Губы Маргарет презрительно изогнулись, но она отчего-то больше не могла сосредоточиться на своих мыслях.

– Говоря о подобных вещах, я хочу показать вам, какую неограниченную власть получили в этом веке производители. От невиданных успехов у людей шла кругом голова. Но если человек добивался успеха в торговле, это еще не означало, что все другие идеи он так же хорошо спланировал. Наоборот, внезапно привалившее богатство зачастую абсолютно подавляло чувство справедливости. О тех первых хлопковых баронах рассказывали странные истории. Дикая экстравагантность их жизни, нескончаемые кутежи и, конечно же, тирания, проявляемая к рабочим, – все это вызывает возмущение. Мистер Хейл, вы знаете пословицу: «Посади нищего на лошадь, и он поскачет к дьяволу»? Некоторые из первых промышленников скакали к дьяволу сломя голову. Они беспощадно крушили человеческую плоть и кости под копытами своих коней. Но все постепенно менялось – становилось больше фабрик, владельцам требовались новые руки. Запросы хозяев и рабочих стали более сбалансированными. И теперь между ними ведется честная борьба. И те, и другие больше не желают подчиняться решениям посредников. Нам претит вмешательство назойливых людей с поверхностным знанием реальных фактов, пусть даже эти болтуны называют себя Верховным судом парламента.

– То есть это битва между двумя классами? – спросил мистер Хейл. – Я знаю из ваших слов, что именно такая терминология используется, когда речь идет о реальном положении вещей.

– Да, и я верю в необходимость борьбы между мудростью и невежеством, между расчетливостью и безалаберностью. В этом и есть великая красота нашей системы, где простой рабочий благодаря своим усилиям и рассудительности может подняться до уровня хозяина. Фактически каждый, кто проявляет внимание к своим обязанностям, благопристоен и воздержан в поведении, рано или поздно пополняет наши ряды – возможно, не всегда как владелец фабрики, но как бригадир, кассир, бухгалтер, клерк или представитель администрации.

– Если я поняла вас правильно, – холодно произнесла Маргарет, – вы считаете своими врагами всех, кто по каким-либо причинам не смог подняться до вашего уровня.

– Они сами себе враги, – ответил мистер Торнтон, обидевшись на высокомерное осуждение, прозвучавшее в ее словах.

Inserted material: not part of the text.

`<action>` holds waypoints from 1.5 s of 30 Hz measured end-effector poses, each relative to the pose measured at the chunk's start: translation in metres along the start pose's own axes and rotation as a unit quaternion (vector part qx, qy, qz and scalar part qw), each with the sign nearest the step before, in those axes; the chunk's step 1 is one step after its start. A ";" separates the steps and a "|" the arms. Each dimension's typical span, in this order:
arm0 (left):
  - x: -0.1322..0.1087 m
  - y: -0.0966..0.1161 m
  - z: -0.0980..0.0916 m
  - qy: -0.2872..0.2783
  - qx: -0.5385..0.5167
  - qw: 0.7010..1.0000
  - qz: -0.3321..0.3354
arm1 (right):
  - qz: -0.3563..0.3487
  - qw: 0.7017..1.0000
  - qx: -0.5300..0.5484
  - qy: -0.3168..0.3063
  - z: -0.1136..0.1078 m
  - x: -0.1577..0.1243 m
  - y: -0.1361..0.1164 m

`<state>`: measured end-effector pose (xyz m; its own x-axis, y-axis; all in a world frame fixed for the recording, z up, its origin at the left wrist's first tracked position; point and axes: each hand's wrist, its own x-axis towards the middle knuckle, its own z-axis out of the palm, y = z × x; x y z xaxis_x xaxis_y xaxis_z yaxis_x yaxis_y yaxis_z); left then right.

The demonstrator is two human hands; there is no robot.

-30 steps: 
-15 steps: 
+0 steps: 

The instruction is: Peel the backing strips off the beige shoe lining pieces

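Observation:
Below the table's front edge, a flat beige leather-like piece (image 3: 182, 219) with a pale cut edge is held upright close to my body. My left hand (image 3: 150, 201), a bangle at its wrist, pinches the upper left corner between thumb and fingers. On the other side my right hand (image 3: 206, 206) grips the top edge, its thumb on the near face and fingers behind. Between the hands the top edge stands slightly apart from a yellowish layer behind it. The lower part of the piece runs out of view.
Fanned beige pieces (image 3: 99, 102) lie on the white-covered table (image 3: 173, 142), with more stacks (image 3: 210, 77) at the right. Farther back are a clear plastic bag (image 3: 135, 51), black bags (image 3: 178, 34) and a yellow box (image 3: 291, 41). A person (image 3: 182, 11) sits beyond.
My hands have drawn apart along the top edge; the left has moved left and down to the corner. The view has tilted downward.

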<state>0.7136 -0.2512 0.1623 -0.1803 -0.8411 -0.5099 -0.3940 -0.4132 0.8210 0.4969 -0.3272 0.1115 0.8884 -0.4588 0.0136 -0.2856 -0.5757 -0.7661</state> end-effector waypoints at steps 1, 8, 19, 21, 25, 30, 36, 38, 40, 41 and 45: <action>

Однако через миг, будучи прямолинейным и честным человеком, он почувствовал, что дал слабый и уклончивый ответ. Маргарет могла вести себя так, как ей нравилось – презрительно и надменно, но его долг заключался в правдивом объяснении сложившейся на севере ситуации. Трудно было отстраниться от ее интерпретации и сохранить конкретность в своих рассуждениях. Он решил привести в качестве иллюстрации пример из собственной жизни. Но стоило ли касаться личных тем в разговоре с чужими людьми? Да, это был простой способ выражения своего мнения. Поэтому, отбросив в сторону смущение, вызвавшее румянец на его щеках, он произнес:

– Это знание я получил не из книг. Шестнадцать лет назад мой отец умер при печальных обстоятельствах. Я бросил школу и за несколько дней повзрослел насколько мог. К счастью, мне помогала мать – женщина, обладающая сильным характером и способностью принимать твердые решения. Таких родителей судьба дарует лишь немногим. Мы переехали в небольшой провинциальный городок, где жизнь была дешевле, чем в Милтоне. Я устроился работать в магазин тканей и приобрел много полезных знаний о товарообороте. Неделя за неделей наш семейный доход составлял пятнадцать шиллингов – ужасно мало для троих человек. Но моей матери удавалось вести хозяйство таким образом, что я регулярно получал три из этих пятнадцати шиллингов. Так создавались мои первые накопления. А я учился экономии и самопожертвованию. Теперь я способен обеспечить мать любыми удобствами, какие требуются скорее ее возрасту, чем желаниям. Я молча благодарю ее при каждом случае за ранние уроки жизни, которые она мне дала. Поэтому к успеху меня привели не удача, не какие-то заслуги, не талант, а просто строгие правила и презрение к незаслуженным поблажкам. Мисс Хейл говорила здесь о страданиях, отпечатанных на лицах некоторых милтонских горожан. Я думаю, это естественное и заслуженное наказание за нечестно полученные удовольствия в некий период их жизни. Такие чувственные и потакающие себе люди не вызывают у меня ненависти, но я презираю их за слабость характера.